The McHenry chapter, part of an international club with more than 1.35 million members, has been looking for younger recruits to fill leadership positions and bring new ideas to a club that does a variety of community projects.

The club has started to market itself through Facebook and other social media, but hasn’t had much success yet in attracting younger members, Decker said.

Unlike the Lions Club, local Jaycee chapters aim to transform young adults, ages 18 to 40, into community leaders through volunteerism and professional development. But like Decker’s group, the Jaycees are having trouble finding new members.

In Crystal Lake, the Jaycee chapter had to cut back its programming this year after it dropped from 51 to 41 members. The Huntley Jaycees are at their lowest membership level since 2007, finishing this year with 23 members.
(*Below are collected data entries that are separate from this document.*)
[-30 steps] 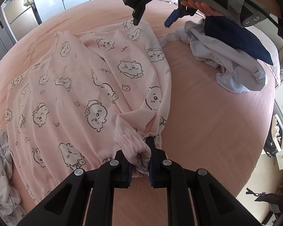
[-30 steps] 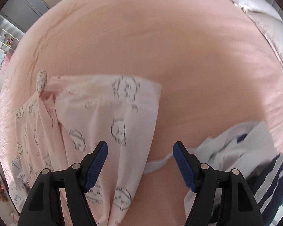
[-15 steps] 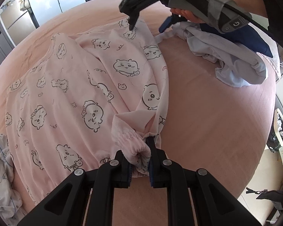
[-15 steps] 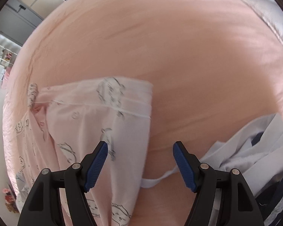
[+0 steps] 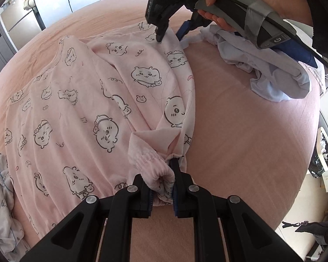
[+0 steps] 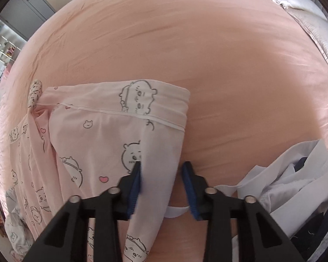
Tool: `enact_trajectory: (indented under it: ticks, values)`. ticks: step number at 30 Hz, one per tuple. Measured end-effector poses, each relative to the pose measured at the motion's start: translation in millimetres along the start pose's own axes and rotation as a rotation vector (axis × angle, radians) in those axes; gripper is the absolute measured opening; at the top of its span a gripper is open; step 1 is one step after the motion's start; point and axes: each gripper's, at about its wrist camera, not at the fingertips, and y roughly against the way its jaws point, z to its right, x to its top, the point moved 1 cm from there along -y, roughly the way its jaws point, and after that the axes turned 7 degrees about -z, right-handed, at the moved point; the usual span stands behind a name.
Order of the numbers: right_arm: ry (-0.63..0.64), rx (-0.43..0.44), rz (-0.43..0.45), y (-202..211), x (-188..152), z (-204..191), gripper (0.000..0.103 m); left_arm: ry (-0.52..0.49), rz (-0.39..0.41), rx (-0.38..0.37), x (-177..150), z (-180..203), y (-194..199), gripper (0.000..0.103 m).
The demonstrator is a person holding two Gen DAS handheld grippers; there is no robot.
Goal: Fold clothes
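The left gripper point(image 5: 161, 187) fingers squeeze the pink pajama point(image 5: 81, 113) cuff tight. The right gripper point(image 6: 161, 181) fingers are closing around the pajama's edge, not yet pinching.

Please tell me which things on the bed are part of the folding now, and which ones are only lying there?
In use:
- pink cotton pyjama top with cartoon animal print
- left gripper, shut on its elastic cuff
- right gripper, jaws closing around a fold of the top

Only lying there:
- crumpled pale blue and navy garments
- white printed cloth at the bed's edge
- pink bedsheet
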Motion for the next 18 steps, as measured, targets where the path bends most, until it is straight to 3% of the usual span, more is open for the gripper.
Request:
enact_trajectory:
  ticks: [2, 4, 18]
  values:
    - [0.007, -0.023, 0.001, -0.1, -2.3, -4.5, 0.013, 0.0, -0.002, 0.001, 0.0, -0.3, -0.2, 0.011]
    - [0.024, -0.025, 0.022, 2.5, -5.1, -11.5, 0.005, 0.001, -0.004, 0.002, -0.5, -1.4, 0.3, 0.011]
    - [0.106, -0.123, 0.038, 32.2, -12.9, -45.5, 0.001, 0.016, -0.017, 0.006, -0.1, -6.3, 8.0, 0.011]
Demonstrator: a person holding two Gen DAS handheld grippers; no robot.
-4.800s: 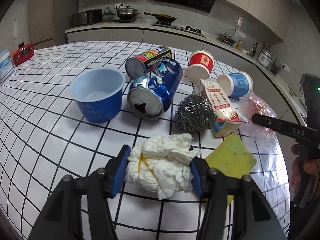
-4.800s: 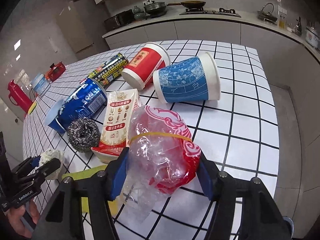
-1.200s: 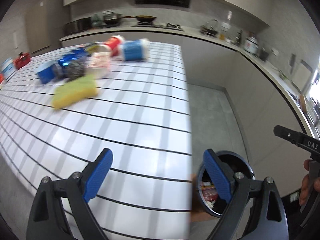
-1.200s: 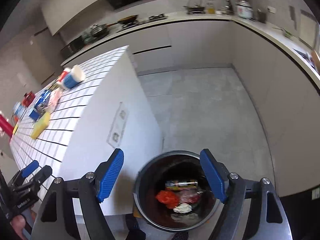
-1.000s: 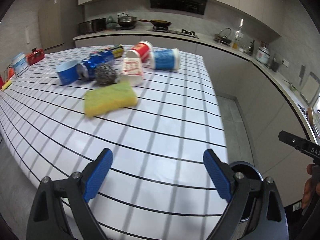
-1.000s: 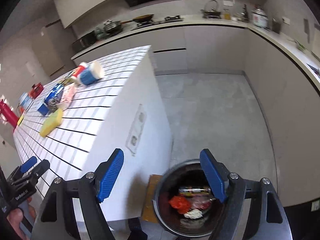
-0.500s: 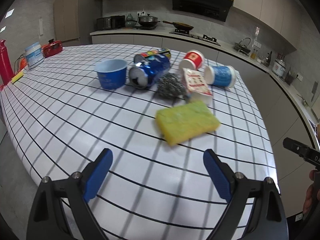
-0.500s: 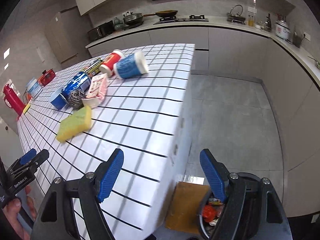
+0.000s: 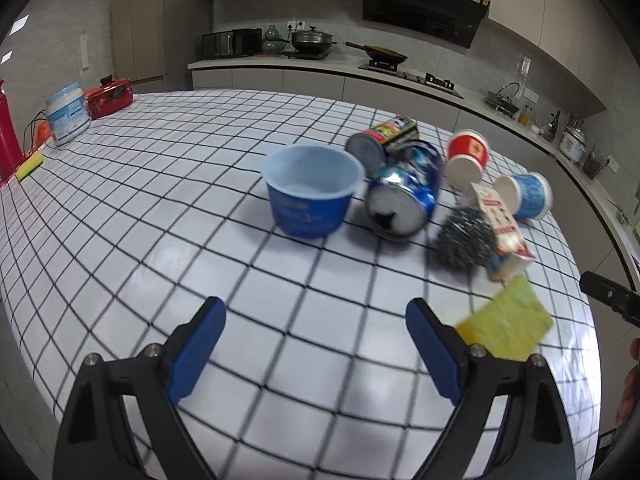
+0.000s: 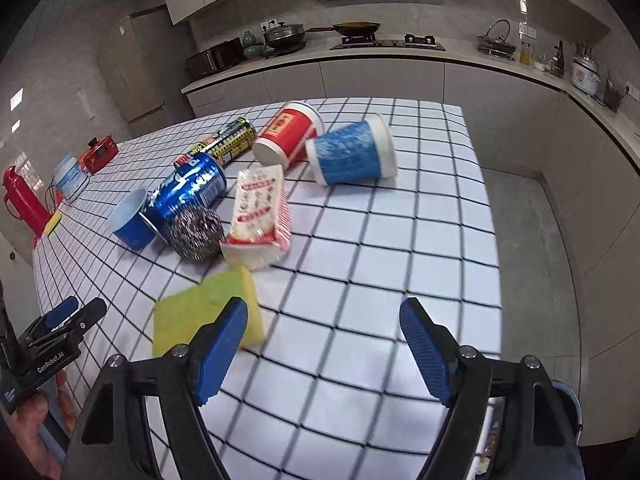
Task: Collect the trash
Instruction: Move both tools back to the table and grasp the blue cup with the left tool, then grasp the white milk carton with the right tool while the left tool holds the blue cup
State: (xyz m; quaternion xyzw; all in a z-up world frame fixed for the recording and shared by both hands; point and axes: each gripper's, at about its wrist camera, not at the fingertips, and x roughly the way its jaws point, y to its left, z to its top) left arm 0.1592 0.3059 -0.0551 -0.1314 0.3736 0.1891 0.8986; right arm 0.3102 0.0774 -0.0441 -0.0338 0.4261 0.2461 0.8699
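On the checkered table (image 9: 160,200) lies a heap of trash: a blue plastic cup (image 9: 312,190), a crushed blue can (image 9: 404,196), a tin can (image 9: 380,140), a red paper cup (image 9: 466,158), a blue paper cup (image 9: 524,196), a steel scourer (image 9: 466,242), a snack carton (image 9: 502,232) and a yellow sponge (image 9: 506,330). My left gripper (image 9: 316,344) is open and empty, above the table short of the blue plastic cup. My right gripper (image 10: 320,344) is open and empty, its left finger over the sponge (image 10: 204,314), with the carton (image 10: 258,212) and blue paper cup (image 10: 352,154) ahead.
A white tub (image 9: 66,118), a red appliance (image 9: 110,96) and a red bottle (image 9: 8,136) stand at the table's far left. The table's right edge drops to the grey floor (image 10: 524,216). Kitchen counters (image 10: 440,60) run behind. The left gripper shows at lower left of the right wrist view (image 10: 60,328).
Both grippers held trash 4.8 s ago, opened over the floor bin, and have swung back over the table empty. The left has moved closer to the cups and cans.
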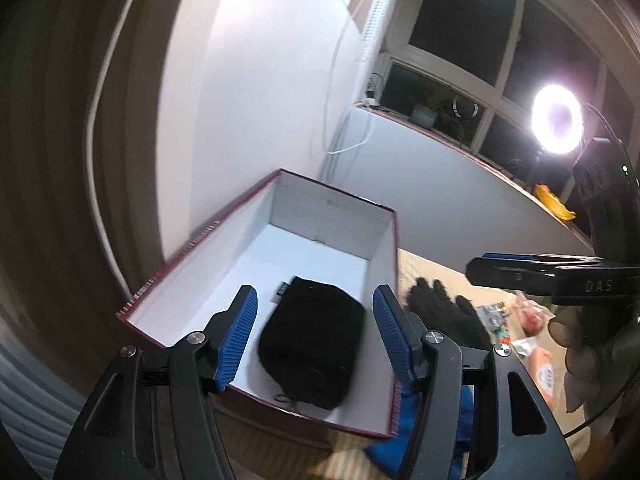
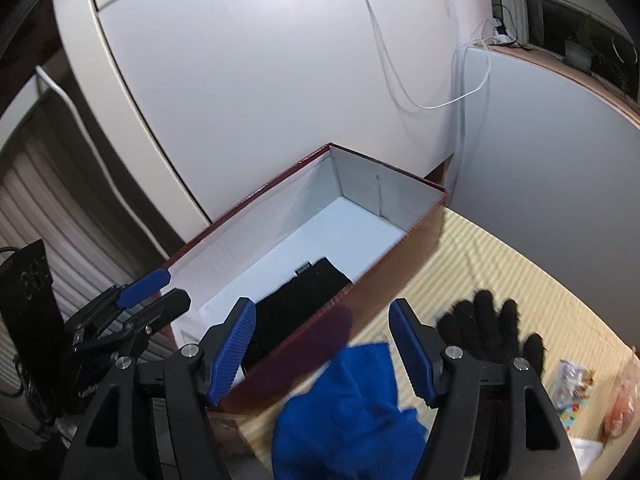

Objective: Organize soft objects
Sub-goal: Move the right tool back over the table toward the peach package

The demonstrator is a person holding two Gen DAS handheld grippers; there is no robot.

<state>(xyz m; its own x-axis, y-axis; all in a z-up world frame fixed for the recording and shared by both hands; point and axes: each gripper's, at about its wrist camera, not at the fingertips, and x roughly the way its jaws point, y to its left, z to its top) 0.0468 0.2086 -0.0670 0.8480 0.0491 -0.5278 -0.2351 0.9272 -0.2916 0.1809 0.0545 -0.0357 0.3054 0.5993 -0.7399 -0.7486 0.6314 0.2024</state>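
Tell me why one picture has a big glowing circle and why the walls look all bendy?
In the left wrist view a ring light glares white against dark windows, washing out its surroundings; in both views the fisheye lens curves the straight walls; in the right wrist view the blue cloth and box edge look slightly smeared by motion blur.

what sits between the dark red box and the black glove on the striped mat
In the right wrist view, a rumpled blue cloth lies between the dark red cardboard box and the fuzzy black glove.
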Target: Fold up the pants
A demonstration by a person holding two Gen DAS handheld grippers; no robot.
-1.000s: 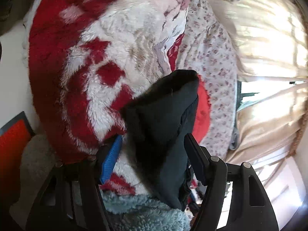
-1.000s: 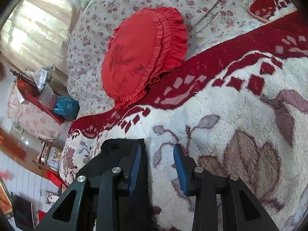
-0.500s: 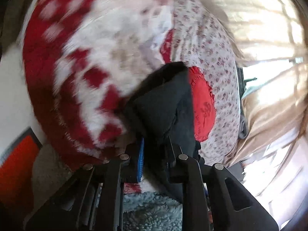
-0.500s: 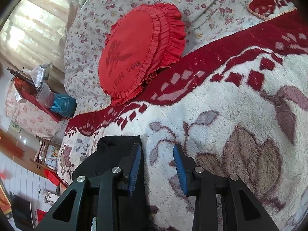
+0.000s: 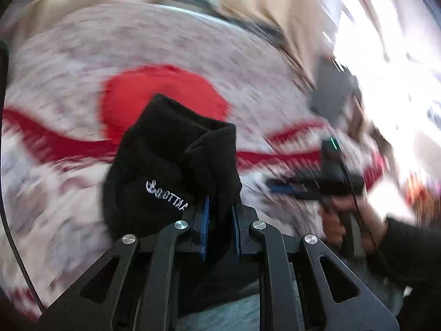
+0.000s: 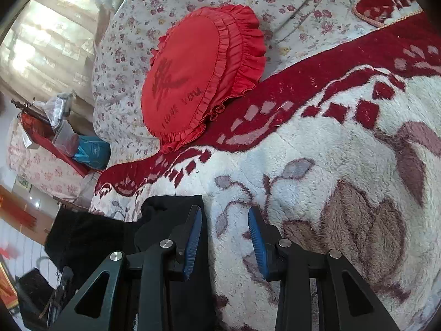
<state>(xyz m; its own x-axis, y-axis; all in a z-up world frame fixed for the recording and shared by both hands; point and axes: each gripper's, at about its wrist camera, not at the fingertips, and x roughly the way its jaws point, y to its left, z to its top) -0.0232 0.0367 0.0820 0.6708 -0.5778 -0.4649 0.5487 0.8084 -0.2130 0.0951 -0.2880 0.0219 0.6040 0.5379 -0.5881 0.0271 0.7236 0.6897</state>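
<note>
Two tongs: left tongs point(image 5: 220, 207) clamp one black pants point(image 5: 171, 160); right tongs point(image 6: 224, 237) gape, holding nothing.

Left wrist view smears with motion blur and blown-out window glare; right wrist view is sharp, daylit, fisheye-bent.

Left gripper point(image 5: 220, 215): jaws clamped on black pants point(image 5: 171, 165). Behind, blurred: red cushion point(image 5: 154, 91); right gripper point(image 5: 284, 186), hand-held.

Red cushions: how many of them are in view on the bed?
1. The round red frilled cushion leans on the floral bedding, above the fleece blanket. Others may be hidden.
</note>
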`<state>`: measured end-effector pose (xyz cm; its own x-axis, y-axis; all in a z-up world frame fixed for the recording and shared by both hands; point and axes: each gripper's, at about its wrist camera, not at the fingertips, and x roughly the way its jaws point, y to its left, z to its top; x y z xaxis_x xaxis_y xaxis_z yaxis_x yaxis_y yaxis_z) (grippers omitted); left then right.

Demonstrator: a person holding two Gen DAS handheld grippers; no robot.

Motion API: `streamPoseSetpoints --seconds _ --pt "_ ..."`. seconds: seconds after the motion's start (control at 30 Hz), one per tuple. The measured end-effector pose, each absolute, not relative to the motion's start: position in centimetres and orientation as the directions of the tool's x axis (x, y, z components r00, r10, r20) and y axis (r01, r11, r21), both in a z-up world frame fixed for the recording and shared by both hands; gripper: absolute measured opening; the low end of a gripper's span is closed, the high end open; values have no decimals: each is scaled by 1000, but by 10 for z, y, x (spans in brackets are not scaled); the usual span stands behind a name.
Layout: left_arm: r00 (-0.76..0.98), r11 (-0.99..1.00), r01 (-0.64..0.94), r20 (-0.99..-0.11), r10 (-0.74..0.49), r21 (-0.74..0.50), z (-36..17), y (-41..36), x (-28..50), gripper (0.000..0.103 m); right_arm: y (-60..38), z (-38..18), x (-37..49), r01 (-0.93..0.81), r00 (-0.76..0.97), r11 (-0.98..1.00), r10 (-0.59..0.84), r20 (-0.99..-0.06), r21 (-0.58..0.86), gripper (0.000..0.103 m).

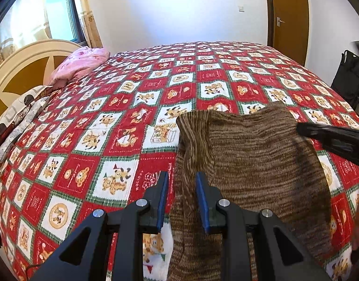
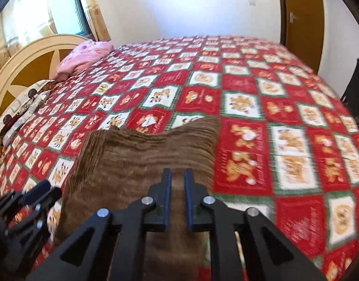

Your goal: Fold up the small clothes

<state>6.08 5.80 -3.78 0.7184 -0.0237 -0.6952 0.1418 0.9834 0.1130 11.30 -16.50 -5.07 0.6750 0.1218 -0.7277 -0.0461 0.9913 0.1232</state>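
- The brown knit garment (image 1: 254, 164) lies on the bed (image 1: 109, 107), partly folded.
- Your left tool (image 1: 181, 182) hangs spread over its left edge; your right tool (image 2: 177, 178), narrowly parted, holds nothing.
- Next, pinch an edge and fold across.

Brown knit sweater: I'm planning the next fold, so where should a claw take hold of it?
Grip the brown knit sweater at its raised far-left corner, coming in low from the left: that corner stands up off the patchwork quilt, while the middle lies flat.
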Motion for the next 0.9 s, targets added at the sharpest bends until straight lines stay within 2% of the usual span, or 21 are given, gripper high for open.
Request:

The Woodstock Jaycees are teetering on probation after going through most of the year with 20 members – the minimum requirement. The national organization revokes a local charter if a group can’t reach 20 members by the end of a three-month probation period.

The Woodstock chapter has been on probation before.

President Adam Garrison said he would like to see the Jaycees enter a growth period. “You don’t want to keep worrying about probation,” he said. “Am I concerned? Yes, I am concerned.”

Garrison is planning to recruit members through event socials at various Woodstock restaurants.

He said he already knows that four members will not renew membership by the end of the year, dropping the chapter below the 20-member threshold.

Garrison blamed the lack of interest on changing cultural attitudes toward the local groups and the slow economy. He said more people are conscientious of how they spend money, even its $60 for an annual Jaycee membership.

The League of Women Voters of McHenry County has seen membership drop off in the past two years, partly because members can’t afford the annual dues with the sluggish economy, said co-President Paula Ekstrom.

The group, open to both men and women, promotes local civic issues, such as organizing campaign debates and conducting research studies on state and local public policy.

The league, for example, produced leaflets about the county executive referendum in the Nov. 6 election.

Most of the members are retirees, and Ekstrom has been working with the state organization to make membership more flexible for younger residents, who may not have as much free time.

“It’s important to get a different viewpoint than those of us who are retired,” Ekstrom said. “Younger people who are in the workforce, see things and see how it affects their family.”